* [Your objective]
Using the data below, return word for word every line from the one holding "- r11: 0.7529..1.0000" down to the one holding "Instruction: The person". Leave pictures out.

* [Collected material]
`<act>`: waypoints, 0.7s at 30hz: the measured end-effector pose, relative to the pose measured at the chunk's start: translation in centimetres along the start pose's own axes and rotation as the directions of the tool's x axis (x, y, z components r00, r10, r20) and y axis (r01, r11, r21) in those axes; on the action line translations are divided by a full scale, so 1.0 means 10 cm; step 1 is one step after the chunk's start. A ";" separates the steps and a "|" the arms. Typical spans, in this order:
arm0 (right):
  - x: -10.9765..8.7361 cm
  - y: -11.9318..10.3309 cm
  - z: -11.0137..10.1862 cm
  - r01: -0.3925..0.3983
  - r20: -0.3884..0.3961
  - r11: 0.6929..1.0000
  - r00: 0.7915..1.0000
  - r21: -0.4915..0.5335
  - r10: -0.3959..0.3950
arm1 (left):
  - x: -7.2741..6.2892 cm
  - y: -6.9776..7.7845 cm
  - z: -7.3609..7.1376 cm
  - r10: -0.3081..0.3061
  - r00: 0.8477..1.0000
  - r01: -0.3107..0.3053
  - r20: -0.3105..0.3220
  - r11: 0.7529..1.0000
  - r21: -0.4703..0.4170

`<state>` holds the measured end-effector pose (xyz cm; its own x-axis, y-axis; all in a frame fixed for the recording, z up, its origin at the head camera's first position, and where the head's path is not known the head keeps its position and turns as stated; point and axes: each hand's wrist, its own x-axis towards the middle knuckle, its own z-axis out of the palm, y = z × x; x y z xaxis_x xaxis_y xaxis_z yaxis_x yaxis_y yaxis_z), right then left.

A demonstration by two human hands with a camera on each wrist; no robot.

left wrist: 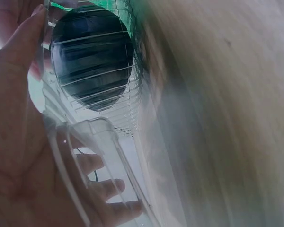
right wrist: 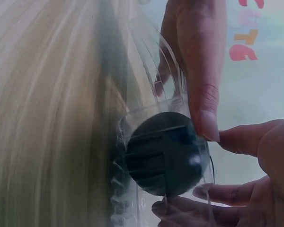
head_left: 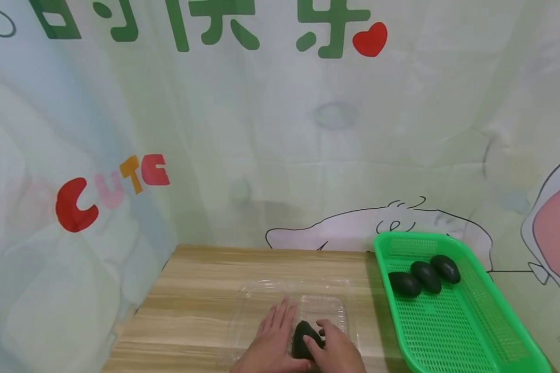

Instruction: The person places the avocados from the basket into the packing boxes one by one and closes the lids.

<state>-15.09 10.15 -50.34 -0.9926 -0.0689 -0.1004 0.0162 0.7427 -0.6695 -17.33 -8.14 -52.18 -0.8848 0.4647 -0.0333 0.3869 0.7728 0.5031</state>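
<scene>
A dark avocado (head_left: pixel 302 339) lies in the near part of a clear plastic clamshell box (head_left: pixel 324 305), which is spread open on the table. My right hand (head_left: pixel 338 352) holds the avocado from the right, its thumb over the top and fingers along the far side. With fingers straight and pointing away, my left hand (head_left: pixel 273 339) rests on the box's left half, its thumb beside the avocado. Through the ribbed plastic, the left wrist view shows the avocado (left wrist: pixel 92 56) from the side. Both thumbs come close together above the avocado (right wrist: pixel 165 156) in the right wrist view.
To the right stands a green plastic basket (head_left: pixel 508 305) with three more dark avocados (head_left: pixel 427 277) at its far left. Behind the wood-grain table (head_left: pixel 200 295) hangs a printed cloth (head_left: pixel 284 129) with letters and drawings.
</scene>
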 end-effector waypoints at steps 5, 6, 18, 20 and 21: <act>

* [Exercise result]
  - r11: 0.7529..1.0000
  - r21: -0.4703..0.4170

`<state>` holds the measured end-effector pose (xyz cm; its own x-axis, y-axis; all in a frame fixed for the recording, z up, its origin at the head camera's first position, and where the head's path is not known the head keeps its position and turns as stated; point and axes: each hand's wrist, its own x-axis towards the middle knuckle, its own z-axis out of the palm, y = z × x; x y z xaxis_x xaxis_y xaxis_z yaxis_x yaxis_y yaxis_z), right then left.

A demonstration by two human hands with a camera on each wrist; no robot.

left wrist: 
right wrist: 
head_left: 

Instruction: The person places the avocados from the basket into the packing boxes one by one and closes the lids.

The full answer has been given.